La justice au service du politique. Selon lui, la loi "anti-casseurs" pose un vrai problème de séparation des pouvoirs, dans la mesure où l'exécutif prendrait le dessus sur le pouvoir judiciaire. "On permet au préfet de prendre une mesure préventive (d’interdiction de manifester), contre laquelle il n’y aura pas de recours effectif car il peut la prendre 48 heures avant la manifestation déclarée, ou sur place si elle est non déclarée. Or la voie de recours qu’est le juge administratif, c’est au moins 48 heures pour le saisir, donc de fait c’est une mesure prise unilatéralement par le préfet, donc sur instruction politique, et sans voie de recours judiciaire", souligne Me Ader.

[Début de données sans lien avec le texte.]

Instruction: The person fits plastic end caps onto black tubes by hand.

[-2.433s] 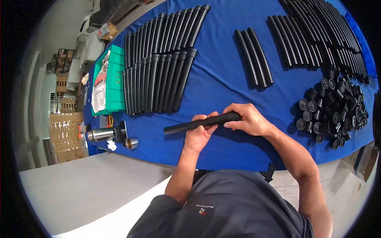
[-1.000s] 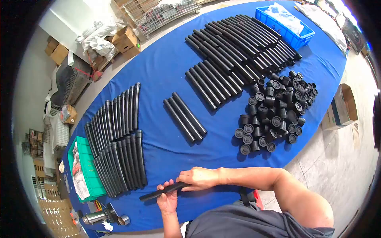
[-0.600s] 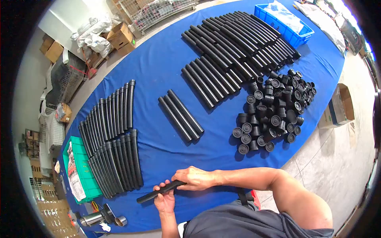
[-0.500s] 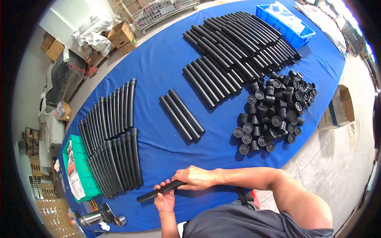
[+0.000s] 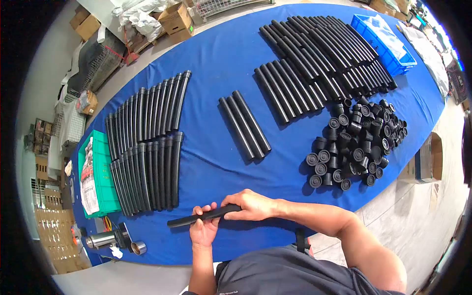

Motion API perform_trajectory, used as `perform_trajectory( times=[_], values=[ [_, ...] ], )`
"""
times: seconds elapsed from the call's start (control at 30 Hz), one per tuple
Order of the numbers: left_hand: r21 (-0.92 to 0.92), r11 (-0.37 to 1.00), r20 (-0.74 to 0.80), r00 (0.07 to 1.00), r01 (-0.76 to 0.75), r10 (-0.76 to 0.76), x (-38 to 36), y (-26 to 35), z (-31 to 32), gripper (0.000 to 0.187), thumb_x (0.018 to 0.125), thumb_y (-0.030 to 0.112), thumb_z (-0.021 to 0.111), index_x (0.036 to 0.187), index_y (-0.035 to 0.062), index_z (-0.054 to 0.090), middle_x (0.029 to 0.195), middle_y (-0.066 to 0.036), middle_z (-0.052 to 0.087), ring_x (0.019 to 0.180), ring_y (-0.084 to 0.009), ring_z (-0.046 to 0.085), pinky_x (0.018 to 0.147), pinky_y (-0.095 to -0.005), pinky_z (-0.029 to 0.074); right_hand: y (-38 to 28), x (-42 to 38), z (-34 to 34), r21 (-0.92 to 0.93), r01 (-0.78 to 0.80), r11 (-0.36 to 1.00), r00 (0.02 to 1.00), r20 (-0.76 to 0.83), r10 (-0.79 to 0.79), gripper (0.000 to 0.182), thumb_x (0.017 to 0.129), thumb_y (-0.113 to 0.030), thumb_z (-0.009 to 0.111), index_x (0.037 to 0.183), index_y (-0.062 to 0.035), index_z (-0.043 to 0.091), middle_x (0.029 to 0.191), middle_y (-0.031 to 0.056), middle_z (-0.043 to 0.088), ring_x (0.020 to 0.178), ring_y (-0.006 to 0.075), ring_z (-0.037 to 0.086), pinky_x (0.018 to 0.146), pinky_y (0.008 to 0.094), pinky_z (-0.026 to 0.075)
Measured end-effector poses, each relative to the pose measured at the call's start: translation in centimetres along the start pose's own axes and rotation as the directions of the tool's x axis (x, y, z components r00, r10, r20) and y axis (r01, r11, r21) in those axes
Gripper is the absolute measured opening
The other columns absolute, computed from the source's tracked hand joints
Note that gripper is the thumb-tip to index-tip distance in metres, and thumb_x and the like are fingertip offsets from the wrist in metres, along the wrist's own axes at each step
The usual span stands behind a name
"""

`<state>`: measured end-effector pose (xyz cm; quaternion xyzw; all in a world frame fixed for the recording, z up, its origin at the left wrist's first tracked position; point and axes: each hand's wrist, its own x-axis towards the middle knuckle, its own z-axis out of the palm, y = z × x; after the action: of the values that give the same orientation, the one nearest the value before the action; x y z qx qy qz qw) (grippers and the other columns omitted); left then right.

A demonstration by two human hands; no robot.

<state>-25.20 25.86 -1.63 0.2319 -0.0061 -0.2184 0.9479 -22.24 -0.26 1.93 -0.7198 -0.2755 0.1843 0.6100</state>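
Low over the near edge of the blue cloth, both hands hold one black tube (image 5: 183,221), lying nearly level. My left hand (image 5: 203,233) grips it near the middle from below, fingers curled over. Around the tube's right end closes my right hand (image 5: 250,204); whether a cap sits there is hidden. Three loose black tubes (image 5: 244,125) lie side by side beyond the hands. To the left are two rows of black tubes with caps on their far ends (image 5: 152,172). A heap of black rubber end caps (image 5: 361,142) lies to the right.
Many black tubes (image 5: 314,54) are stacked at the far right, beside a blue crate (image 5: 388,46) holding plastic. A green crate (image 5: 105,189) stands at the left edge, with a metal cylinder device (image 5: 105,239) nearer me. A cardboard box (image 5: 427,160) is on the floor at right.
The camera view has shifted, so the table's contents sit further right. Both hands keep hold of the tube, which has tipped slightly closer to level.
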Motion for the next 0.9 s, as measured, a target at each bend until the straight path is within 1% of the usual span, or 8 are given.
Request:
perform_trajectory(
  times=[0.1,0.13,0.23,0.43,0.63,0.73,0.83,0.9],
  values=[
    [-0.073,0.997,-0.103,0.994,0.014,-0.022,0.1,0.1,0.5,0.026,0.095,0.008,0.072,0.116,0.005,0.056,0.137,-0.02,0.063,0.139,-0.0361,0.051,0.117,-0.0533,0.044,0.1,-0.2,1.5,-0.329,0.272,0.904,0.937,-0.125,-0.327,0.041,0.091,-0.02,0.072,0.124,-0.0002,0.057,0.093,0.0173,0.061,0.081,0.0368,0.066,0.068,0.0489,0.054],
    [-0.071,0.997,-0.078,0.997,0.008,-0.013,0.0,0.2,0.3,0.027,0.094,0.008,0.073,0.115,0.0054,0.056,0.136,-0.02,0.063,0.139,-0.0362,0.051,0.118,-0.0518,0.044,-0.1,-0.4,1.7,-0.391,0.26,0.883,0.939,-0.11,-0.325,0.039,0.09,-0.016,0.071,0.122,0.0005,0.056,0.093,0.017,0.059,0.082,0.0375,0.066,0.069,0.0485,0.054],
    [0.021,1.0,-0.043,0.999,-0.015,0.016,0.0,0.0,0.2,0.029,0.092,0.008,0.075,0.115,0.0064,0.057,0.133,-0.019,0.064,0.138,-0.0359,0.052,0.116,-0.0516,0.046,-0.1,-0.4,1.1,-0.258,0.191,0.947,0.972,-0.085,-0.219,0.035,0.09,-0.015,0.07,0.119,0.0001,0.057,0.094,0.0173,0.059,0.084,0.0389,0.065,0.07,0.0494,0.054],
    [0.028,0.999,-0.09,0.995,-0.038,0.041,-0.1,-0.1,0.6,0.028,0.091,0.005,0.075,0.113,0.0074,0.058,0.127,-0.017,0.066,0.135,-0.0347,0.054,0.113,-0.0505,0.05,-0.2,-0.1,1.4,-0.269,0.189,0.944,0.967,-0.117,-0.227,0.032,0.092,-0.016,0.069,0.117,0.0001,0.057,0.093,0.0179,0.06,0.082,0.0404,0.064,0.07,0.0507,0.053],
    [0.03,0.999,-0.093,0.994,-0.045,0.048,-0.2,-0.2,0.5,0.028,0.092,0.006,0.075,0.114,0.0069,0.059,0.129,-0.017,0.065,0.136,-0.0349,0.054,0.113,-0.0506,0.049,-0.4,-0.1,1.5,-0.305,0.19,0.933,0.964,-0.124,-0.236,0.031,0.091,-0.015,0.069,0.116,0.0004,0.058,0.092,0.0171,0.059,0.083,0.0394,0.064,0.069,0.05,0.053],
    [0.001,0.999,-0.081,0.996,-0.034,0.034,-0.1,-0.1,0.5,0.028,0.092,0.006,0.074,0.115,0.0064,0.059,0.132,-0.019,0.064,0.137,-0.0353,0.053,0.113,-0.0515,0.049,-0.2,-0.2,1.5,-0.358,0.206,0.911,0.959,-0.111,-0.26,0.034,0.09,-0.015,0.07,0.118,0.0009,0.058,0.092,0.0161,0.059,0.082,0.0369,0.065,0.068,0.0483,0.054],
    [-0.029,0.999,-0.12,0.993,0.013,-0.017,0.0,0.0,1.2,0.027,0.096,0.006,0.069,0.12,0.0067,0.057,0.134,-0.017,0.063,0.14,-0.0352,0.05,0.116,-0.0536,0.045,0.3,-0.2,1.5,-0.503,0.308,0.808,0.9,-0.122,-0.419,0.037,0.091,-0.015,0.069,0.121,0.0018,0.058,0.091,0.0146,0.059,0.08,0.0328,0.066,0.067,0.0449,0.056],
    [-0.016,1.0,-0.076,0.997,-0.006,0.005,0.0,-0.1,0.6,0.027,0.095,0.007,0.071,0.119,0.0065,0.058,0.134,-0.019,0.063,0.138,-0.036,0.051,0.113,-0.0543,0.048,0.0,-0.3,1.6,-0.51,0.314,0.801,0.895,-0.122,-0.429,0.039,0.09,-0.017,0.07,0.123,0.0009,0.058,0.09,0.0134,0.059,0.079,0.0308,0.067,0.066,0.0432,0.056]
  ],
)
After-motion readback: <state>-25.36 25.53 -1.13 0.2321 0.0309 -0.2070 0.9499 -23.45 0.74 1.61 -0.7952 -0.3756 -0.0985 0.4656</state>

Le vice-bâtonnier du barreau de Paris s’inquiète également de la création d’un fichier de personnes interdites de manifester, qu’il juge contraire au droit. "Ce fichier ne serait pas subordonné à la reconnaissance antérieure d’actes répréhensibles constatés par une décision judiciaire définitive. En somme : on dit de quelqu’un qu’il est délinquant alors même qu’il n’a pas été jugé comme tel !", s'inquiète-t-il.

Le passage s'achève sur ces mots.